I am certainly interested from a infrastructure point of view having like
you say a library of
reusable steps which would fit the bill nicely, The ability to build with
Puppet and check that build with Cucumber-Nagios would be awesome and more
in line in which I would consider Test Driven Infrastructure.
for a while I was experimenting with cucumber to test scripts running
on linux machines. And yes , IMHO it is the way to go .
It worked well with the behavior testing just a you guys described.
still just as in regular development, bdd can be complemented with
tdd.
The way i did the tdd, was by using the exit codes of the shell
commands. I created an abstraction in ruby for execute (local, remote)
and upload, download of files.
If the command did not have exit 0 (the default) then i imagined the
test being failed.
Using snapshots of the virtual machines, I ran the scripts against a
virtual machine (used virtualbox), with the ability to do a rollback.
I know this is not the way puppet normally operates, but I used the
(if i recall correctly) the puppetrun command to execute it and see
what happened
If all of these exit codes where ok (similar to unit tests), i ran the
bdd tests to see if everything was correct.
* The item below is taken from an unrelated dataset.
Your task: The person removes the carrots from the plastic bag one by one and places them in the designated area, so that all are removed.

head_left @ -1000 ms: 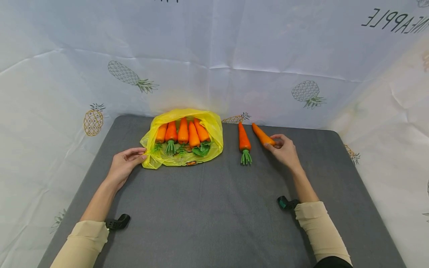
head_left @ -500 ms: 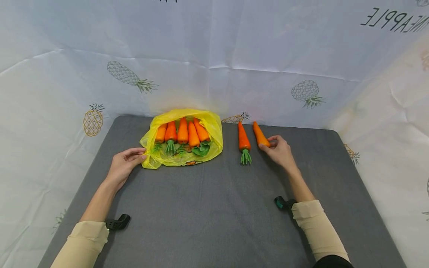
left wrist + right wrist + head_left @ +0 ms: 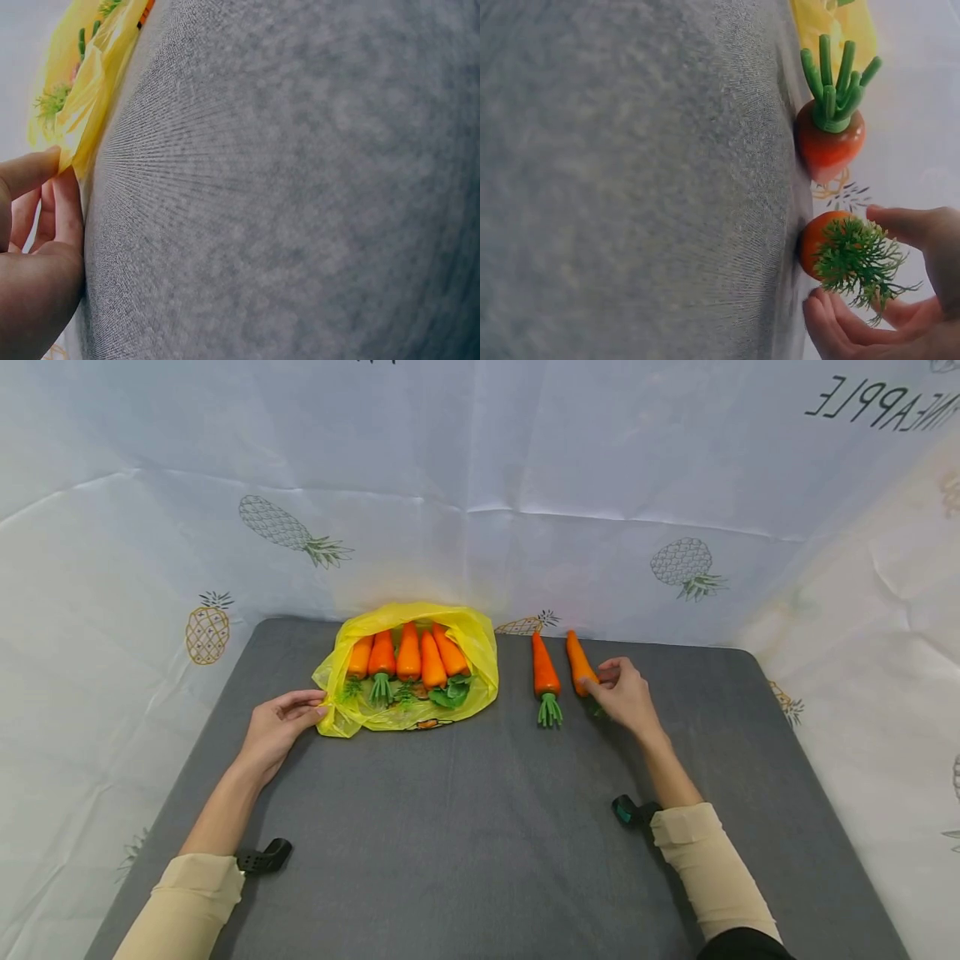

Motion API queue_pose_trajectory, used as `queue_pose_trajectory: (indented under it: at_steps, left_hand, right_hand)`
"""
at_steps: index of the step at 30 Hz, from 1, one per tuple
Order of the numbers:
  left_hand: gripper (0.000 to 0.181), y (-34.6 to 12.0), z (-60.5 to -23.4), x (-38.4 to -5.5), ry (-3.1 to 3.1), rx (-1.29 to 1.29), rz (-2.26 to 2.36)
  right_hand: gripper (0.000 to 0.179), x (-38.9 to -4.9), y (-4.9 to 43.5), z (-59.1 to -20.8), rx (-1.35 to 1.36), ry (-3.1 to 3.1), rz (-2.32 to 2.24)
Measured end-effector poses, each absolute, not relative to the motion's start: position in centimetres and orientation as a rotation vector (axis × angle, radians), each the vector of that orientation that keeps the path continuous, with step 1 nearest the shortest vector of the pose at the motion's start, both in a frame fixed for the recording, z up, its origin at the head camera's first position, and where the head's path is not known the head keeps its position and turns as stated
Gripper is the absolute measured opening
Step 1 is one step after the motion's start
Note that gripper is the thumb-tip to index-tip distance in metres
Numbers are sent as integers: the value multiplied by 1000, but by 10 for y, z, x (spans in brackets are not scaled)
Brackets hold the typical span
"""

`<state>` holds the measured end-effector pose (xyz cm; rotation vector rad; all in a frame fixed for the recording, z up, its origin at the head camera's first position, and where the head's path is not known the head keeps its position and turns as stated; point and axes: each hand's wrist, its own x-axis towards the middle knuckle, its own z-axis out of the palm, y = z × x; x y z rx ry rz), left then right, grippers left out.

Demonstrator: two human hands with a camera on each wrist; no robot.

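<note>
A crinkled yellow plastic bag lies at the back left of the table, its mouth facing forward, with several orange carrots inside. My left hand pinches the bag's left front edge between thumb and fingers, as the left wrist view also shows. To the bag's right lies a carrot with thick green stalks. Beside it is a carrot with feathery green leaves, its tip pointing to the back. My right hand holds this carrot near its leafy end, thumb on one side and fingers on the other.
A grey cloth covers the table. White fabric printed with pineapples hangs close behind the table and along both sides. Black straps with small devices sit on both wrists.
The right hand has shifted slightly left and turned the leafy carrot straighter, nearly parallel with the carrot beside it. Its leaves now show below the hand. The left hand and bag have stayed put.
</note>
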<state>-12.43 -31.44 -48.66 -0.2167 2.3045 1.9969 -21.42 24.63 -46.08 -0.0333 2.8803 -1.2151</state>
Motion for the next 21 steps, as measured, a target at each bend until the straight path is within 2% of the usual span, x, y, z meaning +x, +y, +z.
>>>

By integrating the tdd, and the bdd within a CI-system, I was able to
have it run continuously and rebuild the system over and over again.
Another thing I want to mention is that you can easily abstract
commands in a custom dsl, but I really like to see what actual
commands got executed.
This is slightly off topic maybe, but by logging/running the actual
commands and have the whole environment build like that (including
making a floppy, booting the vms)
it allowed me to create a kind of install document with the actual
commands instead of pointing to a newly invented DSL.
So I say yes to an abstraction layer, but no to hiding the actual
commands.
just my 2 c
On Nov 6, 3:56 pm, Lindsay Holmwood <lind...@holmwood.id.au> wrote:
> 2009/11/6 Martin Englund <martin.engl...@sun.com>:
> > Folks,
> > I've been struggling a bit with how we're using puppet (at my job):
> > how do you validate that puppet has done what it is supposed to, and
> > even troublesome, how you validate that it has done what you intended
> > it to do?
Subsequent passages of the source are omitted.